WHAT IS BEING ASKED:
Lines to restate from the data below: from the one containing "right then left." to the one containing "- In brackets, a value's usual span", both included. Give them again exactly, and only them.

THE RECORDS:
·····

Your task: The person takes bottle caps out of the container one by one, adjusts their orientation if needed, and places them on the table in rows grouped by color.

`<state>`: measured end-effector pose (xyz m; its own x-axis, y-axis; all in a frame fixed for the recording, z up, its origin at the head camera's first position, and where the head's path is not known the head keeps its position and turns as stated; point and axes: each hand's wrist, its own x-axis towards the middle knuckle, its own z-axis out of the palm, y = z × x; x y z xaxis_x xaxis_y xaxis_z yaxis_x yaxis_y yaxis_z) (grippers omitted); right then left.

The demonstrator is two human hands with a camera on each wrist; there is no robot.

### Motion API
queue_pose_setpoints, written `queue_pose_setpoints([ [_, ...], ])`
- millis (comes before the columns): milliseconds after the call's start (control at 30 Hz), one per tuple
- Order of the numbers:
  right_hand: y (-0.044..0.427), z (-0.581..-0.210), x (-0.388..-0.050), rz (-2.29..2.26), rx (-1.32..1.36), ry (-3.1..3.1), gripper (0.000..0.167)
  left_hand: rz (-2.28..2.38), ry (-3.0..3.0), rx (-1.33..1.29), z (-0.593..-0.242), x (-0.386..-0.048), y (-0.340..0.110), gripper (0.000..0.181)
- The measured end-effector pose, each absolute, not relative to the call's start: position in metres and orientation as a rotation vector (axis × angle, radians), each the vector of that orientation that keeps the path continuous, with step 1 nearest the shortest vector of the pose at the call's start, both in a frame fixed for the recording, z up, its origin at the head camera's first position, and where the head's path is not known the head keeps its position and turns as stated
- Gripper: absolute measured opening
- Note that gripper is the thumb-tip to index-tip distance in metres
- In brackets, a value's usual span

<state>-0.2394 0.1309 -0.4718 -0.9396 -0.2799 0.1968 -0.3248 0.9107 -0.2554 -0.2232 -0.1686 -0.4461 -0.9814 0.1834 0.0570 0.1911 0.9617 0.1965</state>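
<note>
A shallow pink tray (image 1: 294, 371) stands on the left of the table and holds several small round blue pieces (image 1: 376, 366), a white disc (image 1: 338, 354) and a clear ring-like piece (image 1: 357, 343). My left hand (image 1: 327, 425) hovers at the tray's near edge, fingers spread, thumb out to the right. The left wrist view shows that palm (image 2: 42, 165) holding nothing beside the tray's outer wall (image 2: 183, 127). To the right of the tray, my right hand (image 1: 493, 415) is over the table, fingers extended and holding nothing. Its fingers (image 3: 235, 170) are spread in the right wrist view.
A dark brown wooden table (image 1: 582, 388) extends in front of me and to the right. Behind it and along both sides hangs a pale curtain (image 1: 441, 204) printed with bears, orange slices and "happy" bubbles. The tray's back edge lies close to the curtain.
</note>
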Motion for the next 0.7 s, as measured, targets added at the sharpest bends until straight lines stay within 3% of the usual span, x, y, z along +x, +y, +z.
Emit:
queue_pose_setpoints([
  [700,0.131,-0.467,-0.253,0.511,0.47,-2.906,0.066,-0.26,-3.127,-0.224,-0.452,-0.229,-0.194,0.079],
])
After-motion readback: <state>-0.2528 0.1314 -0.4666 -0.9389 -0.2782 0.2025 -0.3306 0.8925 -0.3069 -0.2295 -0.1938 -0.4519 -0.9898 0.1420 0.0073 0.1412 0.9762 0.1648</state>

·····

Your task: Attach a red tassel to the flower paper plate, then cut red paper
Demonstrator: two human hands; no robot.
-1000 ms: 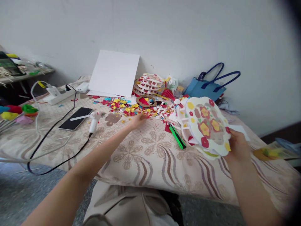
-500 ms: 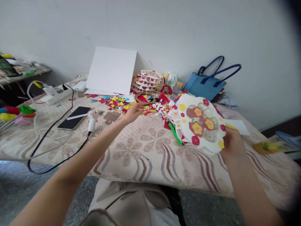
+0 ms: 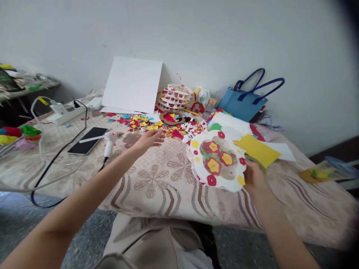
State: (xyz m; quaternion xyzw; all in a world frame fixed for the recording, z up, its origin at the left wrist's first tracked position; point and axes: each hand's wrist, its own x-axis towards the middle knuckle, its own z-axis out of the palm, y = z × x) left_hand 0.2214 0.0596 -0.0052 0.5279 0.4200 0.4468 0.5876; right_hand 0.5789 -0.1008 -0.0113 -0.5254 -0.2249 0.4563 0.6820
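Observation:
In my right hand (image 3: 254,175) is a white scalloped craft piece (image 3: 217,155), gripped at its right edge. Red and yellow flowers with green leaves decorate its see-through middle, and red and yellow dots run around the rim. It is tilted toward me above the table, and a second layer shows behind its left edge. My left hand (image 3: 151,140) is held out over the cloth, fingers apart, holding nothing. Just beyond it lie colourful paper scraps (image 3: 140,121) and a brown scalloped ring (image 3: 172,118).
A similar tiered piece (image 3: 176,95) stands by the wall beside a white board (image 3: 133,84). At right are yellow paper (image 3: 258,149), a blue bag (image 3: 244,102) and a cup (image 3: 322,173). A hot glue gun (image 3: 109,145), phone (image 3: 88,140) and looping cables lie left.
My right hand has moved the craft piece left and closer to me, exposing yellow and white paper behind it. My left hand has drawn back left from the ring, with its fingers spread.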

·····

TASK ANSWER:
`<state>`: measured end-effector pose (xyz m; its own x-axis, y-axis; all in a frame fixed for the recording, z up, its origin at the head camera's first position, and where the head's path is not known the head keeps its position and turns as stated; point and axes: each hand's wrist, its own x-axis towards the middle knuckle, its own z-axis out of the palm, y = z × x; x y z xaxis_x xaxis_y xaxis_z yaxis_x yaxis_y yaxis_z) (grippers omitted); right then left.

The demonstrator is two human hands with a camera on each wrist; there is no robot.

### Motion API
queue_pose_setpoints, written `queue_pose_setpoints([ [_, ...], ])`
- millis (comes before the columns): milliseconds after the call's start (control at 30 Hz), one per tuple
- Order of the numbers:
  right_hand: y (-0.044..0.427), z (-0.581..-0.210), x (-0.388..-0.050), rz (-2.29..2.26), rx (-1.32..1.36), ry (-3.1..3.1), gripper (0.000..0.167)
  left_hand: rz (-2.28..2.38), ry (-3.0..3.0), rx (-1.33..1.29), z (-0.593..-0.242), x (-0.386..-0.048), y (-0.340..0.110), gripper (0.000..0.181)
- The measured end-effector pose, each absolute, not relative to the call's start: position in metres and orientation as a rotation vector (axis × angle, radians), each the vector of that orientation that keeps the path continuous, with step 1 nearest the shortest vector of the pose at the call's start, both in a frame fixed for the recording, z up, its origin at the head camera's first position, and where the head's path is not known the head keeps its position and turns as stated
- Gripper: absolute measured opening
- Note that gripper is the thumb-tip to index-tip distance in metres
- In brackets, a value's usual span

An answer has been given, and the exercise is complete.